Difiero de lo resuelto por el Tribunal Electoral a inicios de octubre sobre el uso de propaganda oficial y programas sociales. Contrario a lo decidido por seis de los siete magistrados y magistradas de la Sala Superior, estoy convencida que el Instituto Nacional Electoral no se «extralimitó en sus facultades» ni tampoco «invadió el ámbito de competencia del Legislativo» cuando emitió criterios sobre estos asuntos, buscando garantizar la imparcialidad en el uso de recursos públicos y la equidad en las contiendas.
Para el Tribunal, estos criterios son innecesarios y su revocación no implica la permisión de conductas contrarias a los principios que rigen los procesos electorales. Lo cierto, sin embargo, es que la ausencia de reglas específicas abre la puerta a excesos. Ésta es, quizá, la mayor lección que nos dejan varios hechos ocurridos en las elecciones de junio de este año y que corremos el riesgo de repetir en 2018.
Durante meses, en las elecciones locales de este año, medios de comunicación denunciaron el excesivo reparto de programas sociales y tarjetas «promesa» con beneficio a futuro, así como la inusual cascada de visitas de secretarios de gobierno a entidades en pleno proceso electoral, particularmente en el Estado de México y Coahuila.
La polémica no era por lo novedoso de las conductas -ya es costumbre ver a funcionarios de todo signo político aprovechar resquicios legales para promover aspiraciones electorales desde su encargo público-, ni una repentina conciencia de su ilegalidad, sino la magnitud con que se presentó.
Algunas voces, además, señalaron a las autoridades electorales, que no frenamos ni sancionamos estos hechos -a pesar de que la Constitución prohíbe el uso de recursos públicos para promover aspiraciones de funcionarios o candidatos, y para incidir en la equidad en la contienda.
Más allá de la discusión sobre el papel que las autoridades debimos jugar, lo cierto es que la exigencia social llevó al INE a reforzar las normas aplicables a servidores públicos durante los comicios.
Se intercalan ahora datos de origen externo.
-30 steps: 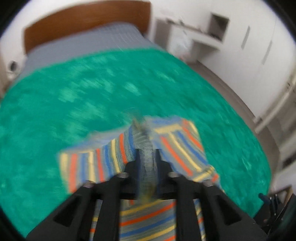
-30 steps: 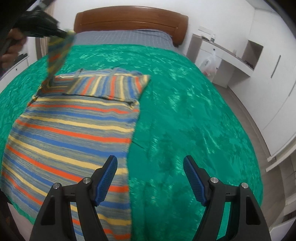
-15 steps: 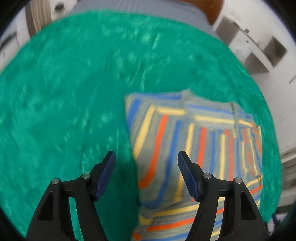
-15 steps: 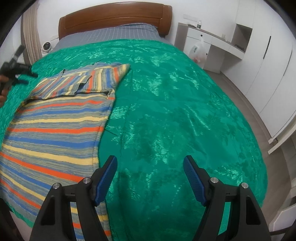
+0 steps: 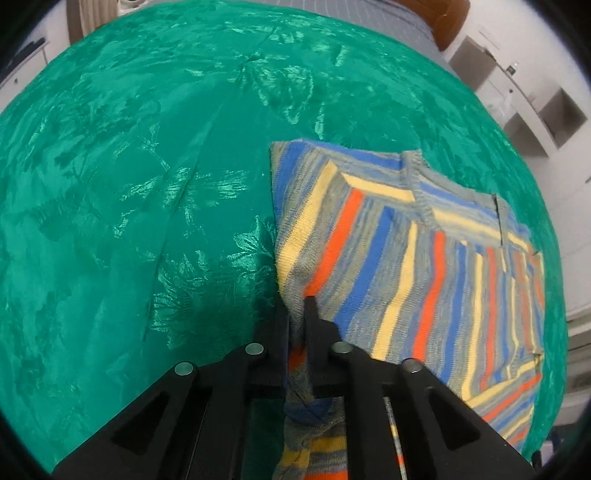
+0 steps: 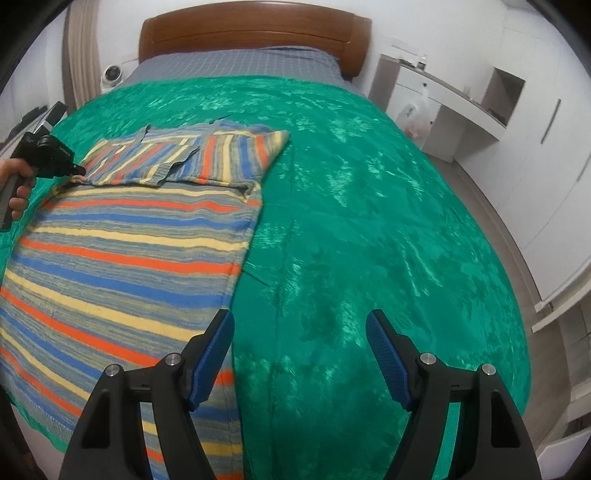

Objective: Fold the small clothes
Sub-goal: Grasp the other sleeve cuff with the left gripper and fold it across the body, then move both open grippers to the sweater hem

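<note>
A striped knit sweater [image 6: 122,254] in blue, orange, yellow and grey lies flat on the green bedspread [image 6: 369,206], its sleeves folded across the upper part. In the left wrist view the sweater [image 5: 424,266] fills the right side. My left gripper [image 5: 297,306] is shut on the sweater's left edge, with fabric bunched between the fingers. It also shows in the right wrist view [image 6: 79,170] at the sweater's far left corner. My right gripper [image 6: 299,350] is open and empty, hovering over the sweater's lower right edge.
A wooden headboard [image 6: 255,33] and grey sheet [image 6: 236,62] lie at the far end of the bed. A white desk with shelves [image 6: 443,92] and wardrobe doors [image 6: 546,155] stand to the right. A white camera [image 6: 110,72] sits at the left.
My left gripper, open half a second ago after laying the sleeve down, has closed on the sweater's left edge. My right gripper stays open and has shifted slightly.
</note>
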A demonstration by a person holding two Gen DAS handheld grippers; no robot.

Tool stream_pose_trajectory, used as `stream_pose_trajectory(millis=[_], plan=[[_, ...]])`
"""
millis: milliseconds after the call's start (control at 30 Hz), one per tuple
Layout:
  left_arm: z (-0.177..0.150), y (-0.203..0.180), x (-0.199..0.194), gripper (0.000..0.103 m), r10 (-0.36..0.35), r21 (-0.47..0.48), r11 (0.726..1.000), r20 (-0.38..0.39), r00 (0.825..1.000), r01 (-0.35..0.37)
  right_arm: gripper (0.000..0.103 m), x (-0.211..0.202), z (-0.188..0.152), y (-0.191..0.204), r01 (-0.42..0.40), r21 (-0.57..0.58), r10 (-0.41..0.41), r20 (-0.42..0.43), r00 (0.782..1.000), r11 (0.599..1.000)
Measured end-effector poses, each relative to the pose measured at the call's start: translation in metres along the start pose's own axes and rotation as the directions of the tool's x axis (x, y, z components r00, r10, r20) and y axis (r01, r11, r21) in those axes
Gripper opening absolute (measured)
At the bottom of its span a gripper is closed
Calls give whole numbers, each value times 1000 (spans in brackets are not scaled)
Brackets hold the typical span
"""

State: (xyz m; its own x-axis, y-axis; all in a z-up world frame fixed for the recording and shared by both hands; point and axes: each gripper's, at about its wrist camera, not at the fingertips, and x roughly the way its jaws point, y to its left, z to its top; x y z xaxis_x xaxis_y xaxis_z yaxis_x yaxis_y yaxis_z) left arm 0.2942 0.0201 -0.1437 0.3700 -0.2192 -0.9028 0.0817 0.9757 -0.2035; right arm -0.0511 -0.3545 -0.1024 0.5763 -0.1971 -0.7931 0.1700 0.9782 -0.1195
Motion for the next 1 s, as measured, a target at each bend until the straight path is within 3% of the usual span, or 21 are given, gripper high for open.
stream_pose_trajectory(millis=[33, 100, 167, 200, 300, 500, 1000], plan=[[-1, -1, -3, 17, 10, 9, 1000, 6, 1000, -10, 73, 0, 4, 3, -4, -9, 4, -6, 1000, 1000], [-8, -5, -16, 56, 53, 41, 998, 29, 998, -54, 73, -3, 15, 10, 4, -34, -5, -5, 1000, 999], [-18, -8, -36, 74, 77, 90, 992, 89, 993, -85, 74, -8, 21, 14, 15, -42, -15, 4, 1000, 999], [-24, -9, -46, 78, 80, 113, 989, 113, 990, -93, 78, -12, 25, 16, 22, -46, -22, 7, 1000, 999], [-52, -12, -77, 82, 64, 168, 982, 145, 987, -88, 82, -20, 30, 21, 40, -56, -39, 18, 999, 998], [-105, -12, -109, 85, 27, 182, 982, 161, 987, -56, 82, -36, 36, 28, 36, -59, -35, 27, 999, 998], [-156, -36, -139, 85, -34, 199, 980, 186, 982, -4, 84, -61, 35, 30, 44, -43, -43, 22, 999, 998]])
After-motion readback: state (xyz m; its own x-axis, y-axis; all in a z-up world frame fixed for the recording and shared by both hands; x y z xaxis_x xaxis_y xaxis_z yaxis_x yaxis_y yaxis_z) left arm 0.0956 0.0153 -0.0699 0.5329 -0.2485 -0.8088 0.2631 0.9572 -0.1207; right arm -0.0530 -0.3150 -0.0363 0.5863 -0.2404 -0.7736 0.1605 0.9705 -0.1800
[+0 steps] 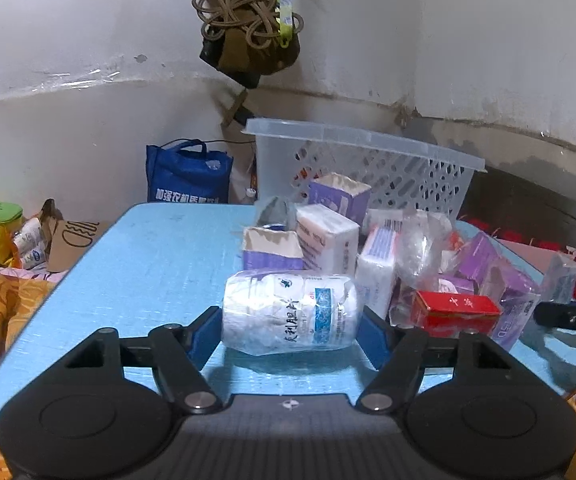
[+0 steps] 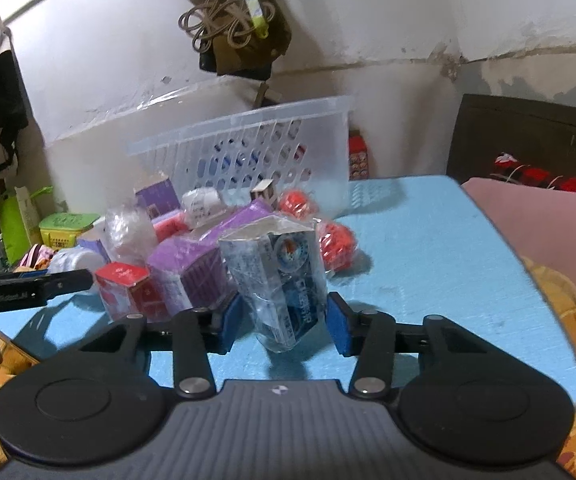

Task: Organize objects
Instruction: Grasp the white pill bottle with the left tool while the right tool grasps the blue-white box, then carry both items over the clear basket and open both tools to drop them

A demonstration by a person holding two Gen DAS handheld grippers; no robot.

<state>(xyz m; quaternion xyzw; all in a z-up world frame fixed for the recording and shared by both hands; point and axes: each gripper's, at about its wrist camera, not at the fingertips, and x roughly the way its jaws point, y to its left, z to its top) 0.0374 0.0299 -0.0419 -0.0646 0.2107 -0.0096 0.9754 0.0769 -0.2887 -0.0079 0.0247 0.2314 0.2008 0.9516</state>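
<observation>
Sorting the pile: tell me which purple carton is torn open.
The purple carton just behind the wrapped white bottle: its ragged top gapes, unlike the others.

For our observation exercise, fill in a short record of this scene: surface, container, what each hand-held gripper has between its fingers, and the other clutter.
surface: blue table
container: clear perforated basket, behind the pile
left hand-held gripper: pads against a white pill bottle lying on its side
right hand-held gripper: around a plastic-wrapped blue-and-white box; contact unclear
clutter: purple boxes, red box

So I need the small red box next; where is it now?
In the left wrist view, the red box sits right of the white bottle on the blue table, in front of the purple boxes.
</observation>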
Por esto, y de cara a 2018, el Instituto aprobó reglas puntuales para que: a) la propaganda gubernamental no se emplee como un mecanismo para exaltar o promover programas o logros de gobierno; b) el reparto de bienes y servicios de los programas sociales no tenga fines electorales; y c) no se ofrezcan dádivas a través de ofertas futuras, condicionadas a un determinado resultado electoral.
Las reglas se dieron en un marco constitucional de prohibiciones genéricas a servidores públicos, y frente a una omisión del Congreso, que desde hace diez años tiene el mandato de emitir la ley reglamentaria a su artículo 134, relativa a la propaganda oficial.
La ausencia de una ley reglamentaria, considero, no conlleva que el INE no pueda emitir reglas con ese fin -como de hecho durante años ha ocurrido con la aprobación, desde 2009, de normas reglamentarias al principio de imparcialidad-. Muy por el contrario, no hacerlo es renunciar a la obligación de tutelar la equidad de las contiendas. En otras palabras, renunciar a una de las principales funciones como autoridad electoral.
Con su impugnación, la Presidencia de la República, la Cámara Nacional de la Industria de Radio y Televisión, el PRI, el PVEM y diversos gobernadores mostraron el alcance de su vocación democrática. Con su decisión, el Tribunal no solo limita el marco de actuación del INE como árbitro de las contiendas, sino que manda una señal muy desalentadora frente a la innegable y documentada injerencia de los gobiernos en los procesos electorales.
Pero más me preocupa que no se trate de una decisión aislada. La sentencia del Tribunal bien se enmarca en un contexto de permisión e impunidad que, junto con la reciente decisión de remover al Titular de la FEPADE de su encargo, debemos mirar como signos de preocupación.